DSGVO: Scheindiskussionen vermeiden
Natürlich gilt es immer, die Kirche im Dorf zu lassen. Anwendungen wie Videokonferenzsysteme nur nicht zu nutzen, weil der Anbieter außerhalb der EU sitzt, ist in der Praxis mehr als lächerlich. Niemand, wirklich niemand interessiert sich für 99 Prozent der abgehaltenen Konferenzen, weder für deren konkreten Inhalt noch für die Bilder der Teilnehmer.

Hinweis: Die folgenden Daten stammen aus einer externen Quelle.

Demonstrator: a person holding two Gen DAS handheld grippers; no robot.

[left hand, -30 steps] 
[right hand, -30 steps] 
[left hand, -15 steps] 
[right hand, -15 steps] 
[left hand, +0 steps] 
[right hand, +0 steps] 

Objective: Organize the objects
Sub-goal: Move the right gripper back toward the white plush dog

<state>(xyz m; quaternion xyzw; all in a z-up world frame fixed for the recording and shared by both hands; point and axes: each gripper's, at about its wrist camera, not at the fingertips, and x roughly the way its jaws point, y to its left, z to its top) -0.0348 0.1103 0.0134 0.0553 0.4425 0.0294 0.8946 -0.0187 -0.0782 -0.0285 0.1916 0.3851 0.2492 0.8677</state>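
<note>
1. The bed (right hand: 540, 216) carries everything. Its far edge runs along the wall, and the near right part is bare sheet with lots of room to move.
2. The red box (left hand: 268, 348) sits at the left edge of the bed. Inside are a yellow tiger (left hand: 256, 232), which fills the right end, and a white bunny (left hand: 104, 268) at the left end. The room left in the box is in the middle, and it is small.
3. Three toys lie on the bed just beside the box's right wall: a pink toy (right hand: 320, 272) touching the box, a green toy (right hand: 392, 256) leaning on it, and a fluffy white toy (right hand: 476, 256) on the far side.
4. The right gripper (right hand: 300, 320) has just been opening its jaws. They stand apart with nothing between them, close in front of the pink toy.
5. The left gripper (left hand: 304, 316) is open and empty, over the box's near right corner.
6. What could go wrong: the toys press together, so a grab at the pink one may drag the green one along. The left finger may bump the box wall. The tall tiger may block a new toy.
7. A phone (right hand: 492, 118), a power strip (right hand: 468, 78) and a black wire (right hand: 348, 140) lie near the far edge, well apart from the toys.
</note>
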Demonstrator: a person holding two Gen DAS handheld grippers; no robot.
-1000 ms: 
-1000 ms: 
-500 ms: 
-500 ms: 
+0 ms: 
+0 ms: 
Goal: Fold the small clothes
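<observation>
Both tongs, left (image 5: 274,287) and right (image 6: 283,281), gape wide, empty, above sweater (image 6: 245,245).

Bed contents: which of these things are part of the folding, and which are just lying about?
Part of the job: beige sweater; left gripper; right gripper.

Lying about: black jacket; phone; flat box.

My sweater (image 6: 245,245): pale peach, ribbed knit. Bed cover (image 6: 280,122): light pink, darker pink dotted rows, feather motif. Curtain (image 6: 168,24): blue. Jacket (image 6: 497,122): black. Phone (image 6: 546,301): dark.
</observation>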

Und die Konferenzen, in denen schützenswertes geistiges Eigentum diskutiert oder ähnliche Informationen ausgetauscht werden, finden schon immer entweder auf getrennten Infrastrukturen oder mindestens verschlüsselt statt. Das ist eine Scheindiskussion, die sich nur ein Land wie Deutschland leisten kann, genauso wie nicht nur eine, sondern gleich 16 Datenschutzbehörden. Im Vergleich dazu möchte ich nicht wissen, wie viele schützenswerte Dokumente immer noch über einfache E-Mails versendet oder über öffentlich zugängliche Speichersysteme ausgetauscht werden. Da sagt, erstaunlicherweise, wieder niemand etwas.
Als Fazit lässt sich nur eines ziehen: Hört auf zu jammern und macht! Ihr hattet lange genug Zeit für die Umsetzung, und es gibt genügend Hintertürchen, wenn etwas partout nicht im Sinne der DSGVO zu implementieren ist. Alles andere ist – und jetzt höre ich die Kritiker schon wieder schimpfen – schlichte Sabotage am Unternehmen und den verarbeiteten Daten und gehört geahndet.
Also hört auf zu jammern und macht es wieder richtig!